TASK –
Nothing should differ between your answer and the records.

RECORDS –
----------
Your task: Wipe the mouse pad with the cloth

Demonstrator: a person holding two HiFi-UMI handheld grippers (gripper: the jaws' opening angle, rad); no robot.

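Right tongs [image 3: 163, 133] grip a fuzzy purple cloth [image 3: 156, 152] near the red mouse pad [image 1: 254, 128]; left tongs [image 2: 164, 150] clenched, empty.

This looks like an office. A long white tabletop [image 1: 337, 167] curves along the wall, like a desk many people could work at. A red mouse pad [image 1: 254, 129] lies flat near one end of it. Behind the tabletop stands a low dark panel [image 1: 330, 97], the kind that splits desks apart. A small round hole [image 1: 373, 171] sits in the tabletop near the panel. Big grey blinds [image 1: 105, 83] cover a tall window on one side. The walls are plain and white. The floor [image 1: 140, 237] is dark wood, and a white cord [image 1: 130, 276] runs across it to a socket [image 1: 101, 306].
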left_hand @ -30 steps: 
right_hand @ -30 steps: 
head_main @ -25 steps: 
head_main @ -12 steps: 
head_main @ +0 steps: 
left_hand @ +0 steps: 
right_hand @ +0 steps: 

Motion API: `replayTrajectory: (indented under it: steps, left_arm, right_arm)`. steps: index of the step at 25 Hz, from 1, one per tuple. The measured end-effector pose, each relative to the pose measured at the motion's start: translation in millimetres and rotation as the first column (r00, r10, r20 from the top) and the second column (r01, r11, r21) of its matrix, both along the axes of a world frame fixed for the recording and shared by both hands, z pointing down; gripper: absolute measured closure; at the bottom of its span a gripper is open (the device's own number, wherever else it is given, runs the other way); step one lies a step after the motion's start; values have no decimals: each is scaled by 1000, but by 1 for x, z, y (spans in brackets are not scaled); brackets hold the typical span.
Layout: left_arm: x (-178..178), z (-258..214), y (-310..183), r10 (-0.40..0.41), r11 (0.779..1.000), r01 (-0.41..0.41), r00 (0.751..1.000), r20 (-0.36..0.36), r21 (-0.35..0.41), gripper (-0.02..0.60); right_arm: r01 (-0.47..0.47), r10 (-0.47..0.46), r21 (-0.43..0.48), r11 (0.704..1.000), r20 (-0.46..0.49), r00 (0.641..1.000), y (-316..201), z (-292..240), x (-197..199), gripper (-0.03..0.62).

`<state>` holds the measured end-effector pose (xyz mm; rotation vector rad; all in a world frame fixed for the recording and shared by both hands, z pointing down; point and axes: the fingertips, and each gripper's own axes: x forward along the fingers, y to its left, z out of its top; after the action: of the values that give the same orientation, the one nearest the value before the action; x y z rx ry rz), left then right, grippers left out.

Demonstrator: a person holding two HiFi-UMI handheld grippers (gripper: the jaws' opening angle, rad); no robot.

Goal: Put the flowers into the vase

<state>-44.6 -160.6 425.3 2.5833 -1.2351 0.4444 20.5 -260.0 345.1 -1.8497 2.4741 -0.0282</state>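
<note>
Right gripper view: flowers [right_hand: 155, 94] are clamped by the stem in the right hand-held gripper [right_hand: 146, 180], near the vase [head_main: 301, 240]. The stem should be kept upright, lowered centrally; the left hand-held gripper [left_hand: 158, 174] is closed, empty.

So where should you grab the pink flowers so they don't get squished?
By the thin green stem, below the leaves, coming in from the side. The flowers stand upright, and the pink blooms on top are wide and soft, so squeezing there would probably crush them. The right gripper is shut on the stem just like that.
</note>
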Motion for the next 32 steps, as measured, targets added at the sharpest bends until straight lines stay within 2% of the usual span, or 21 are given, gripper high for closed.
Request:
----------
ANSWER BOX –
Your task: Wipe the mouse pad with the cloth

Demonstrator: a person holding two HiFi-UMI handheld grippers (gripper: the jaws' opening angle, rad); no robot.

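Right tongs [image 3: 163, 133] grip a fuzzy purple cloth [image 3: 156, 152] near the red mouse pad [image 1: 254, 128]; left tongs [image 2: 164, 150] clenched, empty.

This looks like an office. A long white tabletop [image 1: 337, 167] curves along the wall, like a desk many people could work at. A red mouse pad [image 1: 254, 129] lies flat near one end of it. Behind the tabletop stands a low dark panel [image 1: 330, 97], the kind that splits desks apart. A small round hole [image 1: 373, 171] sits in the tabletop near the panel. Big grey blinds [image 1: 105, 83] cover a tall window on one side. The walls are plain and white. The floor [image 1: 140, 237] is dark wood, and a white cord [image 1: 130, 276] runs across it to a socket [image 1: 101, 306].
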left_hand @ -30 steps: 
right_hand @ -30 steps: 
head_main @ -25 steps: 
head_main @ -12 steps: 
head_main @ +0 steps: 
left_hand @ +0 steps: 
right_hand @ +0 steps: 

Motion API: `replayTrajectory: (indented under it: steps, left_arm, right_arm)`. steps: index of the step at 25 Hz, from 1, one per tuple. The measured end-effector pose, each relative to the pose measured at the motion's start: translation in millimetres and rotation as the first column (r00, r10, r20 from the top) and the second column (r01, r11, r21) of its matrix, both along the axes of a world frame fixed for the recording and shared by both hands, z pointing down; gripper: absolute measured closure; at the bottom of its span a gripper is open (the device's own number, wherever else it is given, runs the other way); step one lies a step after the motion's start; values have no decimals: each is scaled by 1000, but by 1 for x, z, y (spans in brackets are not scaled); brackets hold the typical span.
Layout: left_arm: x (-178..178), z (-258..214), y (-310..183), r10 (-0.40..0.41), r11 (0.779..1.000), r01 (-0.41..0.41), r00 (0.751..1.000), r20 (-0.36..0.36), r21 (-0.35..0.41), gripper (-0.02..0.60); right_arm: r01 (-0.47..0.47), r10 (-0.47..0.46), r21 (-0.43..0.48), r11 (0.704..1.000), r20 (-0.46..0.49), r00 (0.641..1.000), y (-316..201), z (-292..240), x (-197..199), gripper (-0.03..0.62).

`<state>` holds the measured end-effector pose (xyz mm; rotation vector rad; all in a world frame fixed for the recording and shared by both hands, z pointing down; point and axes: the fingertips, and each gripper's own axes: x forward along the fingers, y to its left, z out of its top; after the action: of the values that give the same orientation, the one nearest the value before the action; x y z rx ry rz), left then right, grippers left out.

Demonstrator: a person holding two HiFi-UMI handheld grippers (gripper: the jaws' opening angle, rad); no robot.

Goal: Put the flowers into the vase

<state>-44.6 -160.6 425.3 2.5833 -1.2351 0.4444 20.5 -260.0 345.1 -1.8497 2.4741 -0.0282</state>
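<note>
Right gripper view: flowers [right_hand: 155, 94] are clamped by the stem in the right hand-held gripper [right_hand: 146, 180], near the vase [head_main: 301, 240]. The stem should be kept upright, lowered centrally; the left hand-held gripper [left_hand: 158, 174] is closed, empty.

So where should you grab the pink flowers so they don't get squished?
By the thin green stem, below the leaves, coming in from the side. The flowers stand upright, and the pink blooms on top are wide and soft, so squeezing there would probably crush them. The right gripper is shut on the stem just like that.
</note>
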Motion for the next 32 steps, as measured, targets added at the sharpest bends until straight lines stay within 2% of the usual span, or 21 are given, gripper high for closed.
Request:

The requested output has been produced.